WHAT THE TASK REQUIRES
Print, exactly as given, each line of the data from the line containing "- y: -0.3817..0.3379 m" up to and including its last line.

** Opening DATASET EXCERPT block **

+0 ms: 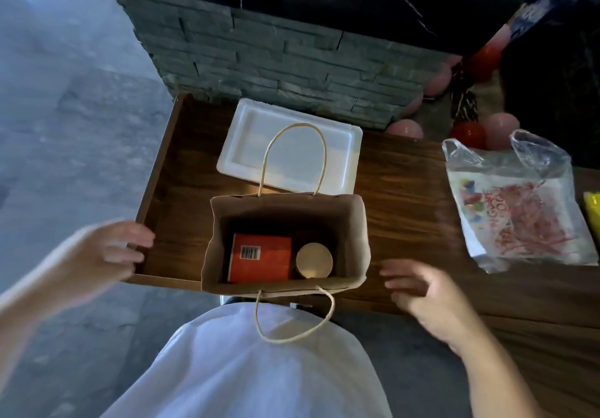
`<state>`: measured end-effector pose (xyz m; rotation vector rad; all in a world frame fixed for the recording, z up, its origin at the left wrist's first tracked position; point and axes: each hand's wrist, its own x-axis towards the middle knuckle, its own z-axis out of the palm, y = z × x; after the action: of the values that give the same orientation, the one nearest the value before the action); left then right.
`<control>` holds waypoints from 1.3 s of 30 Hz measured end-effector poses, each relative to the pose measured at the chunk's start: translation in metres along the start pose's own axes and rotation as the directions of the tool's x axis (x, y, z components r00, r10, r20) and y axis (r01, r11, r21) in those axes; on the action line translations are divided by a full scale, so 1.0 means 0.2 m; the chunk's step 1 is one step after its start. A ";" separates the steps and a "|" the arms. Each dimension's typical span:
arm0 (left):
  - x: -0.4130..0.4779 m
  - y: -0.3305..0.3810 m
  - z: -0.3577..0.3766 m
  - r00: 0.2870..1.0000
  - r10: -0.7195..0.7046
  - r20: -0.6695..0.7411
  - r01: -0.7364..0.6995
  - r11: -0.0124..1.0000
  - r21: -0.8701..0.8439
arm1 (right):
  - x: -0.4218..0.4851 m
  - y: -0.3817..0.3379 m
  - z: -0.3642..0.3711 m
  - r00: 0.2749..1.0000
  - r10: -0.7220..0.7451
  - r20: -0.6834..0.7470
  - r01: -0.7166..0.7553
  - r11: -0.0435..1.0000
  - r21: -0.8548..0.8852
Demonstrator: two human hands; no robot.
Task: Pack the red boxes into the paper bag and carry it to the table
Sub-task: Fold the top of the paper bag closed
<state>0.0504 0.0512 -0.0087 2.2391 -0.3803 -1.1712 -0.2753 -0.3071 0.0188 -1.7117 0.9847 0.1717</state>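
A brown paper bag (355,239) stands open and upright at the near edge of a wooden table (406,210). Inside it lies a red box (259,258) with a barcode facing up, and beside it on the right a round tan lid or cup (314,261). The bag's two twine handles are free, one arching up at the back, one hanging over the front. My left hand (107,255) hovers left of the bag near the table's corner, fingers spread, holding nothing. My right hand (422,291) hovers right of the bag, fingers apart, also holding nothing.
A white foam tray (240,145) lies behind the bag. A clear plastic bag with colourful print (519,210) sits at the right. A stone-faced wall (276,57) rises behind the table, with pink and red balloons (470,132) at its right. Grey floor lies left.
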 end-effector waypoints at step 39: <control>0.15 0.35 0.52 0.891 0.160 -0.424 -0.371 0.796 -0.478 | 0.37 -0.10 0.37 0.948 -0.170 -0.269 0.234 0.945 0.229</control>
<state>-0.0161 -0.0555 -0.0320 1.7586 -0.1712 -0.5872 -0.1880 -0.2810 -0.0371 -1.6033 0.9543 -0.3013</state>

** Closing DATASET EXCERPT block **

SOLUTION FOR THIS TASK
  - y: -0.3817..0.3379 m
  - z: -0.3642..0.3711 m
  - r00: 0.2749..1.0000
  - r10: -0.7220..0.7451
  - r20: -0.6834..0.7470
  - r01: -0.7166..0.7553
  - r11: -0.0435..1.0000
  - r21: -0.8548..0.8852
Demonstrator: two human hands; no robot.
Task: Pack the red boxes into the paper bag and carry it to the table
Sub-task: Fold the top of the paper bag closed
<state>0.0504 0.0512 -0.0087 2.2391 -0.3803 -1.1712 -0.2753 -0.3071 0.0188 -1.7117 0.9847 0.1717</state>
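A brown paper bag (355,239) stands open and upright at the near edge of a wooden table (406,210). Inside it lies a red box (259,258) with a barcode facing up, and beside it on the right a round tan lid or cup (314,261). The bag's two twine handles are free, one arching up at the back, one hanging over the front. My left hand (107,255) hovers left of the bag near the table's corner, fingers spread, holding nothing. My right hand (422,291) hovers right of the bag, fingers apart, also holding nothing.
A white foam tray (240,145) lies behind the bag. A clear plastic bag with colourful print (519,210) sits at the right. A stone-faced wall (276,57) rises behind the table, with pink and red balloons (470,132) at its right. Grey floor lies left.
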 end-effector waypoints at step 39: <control>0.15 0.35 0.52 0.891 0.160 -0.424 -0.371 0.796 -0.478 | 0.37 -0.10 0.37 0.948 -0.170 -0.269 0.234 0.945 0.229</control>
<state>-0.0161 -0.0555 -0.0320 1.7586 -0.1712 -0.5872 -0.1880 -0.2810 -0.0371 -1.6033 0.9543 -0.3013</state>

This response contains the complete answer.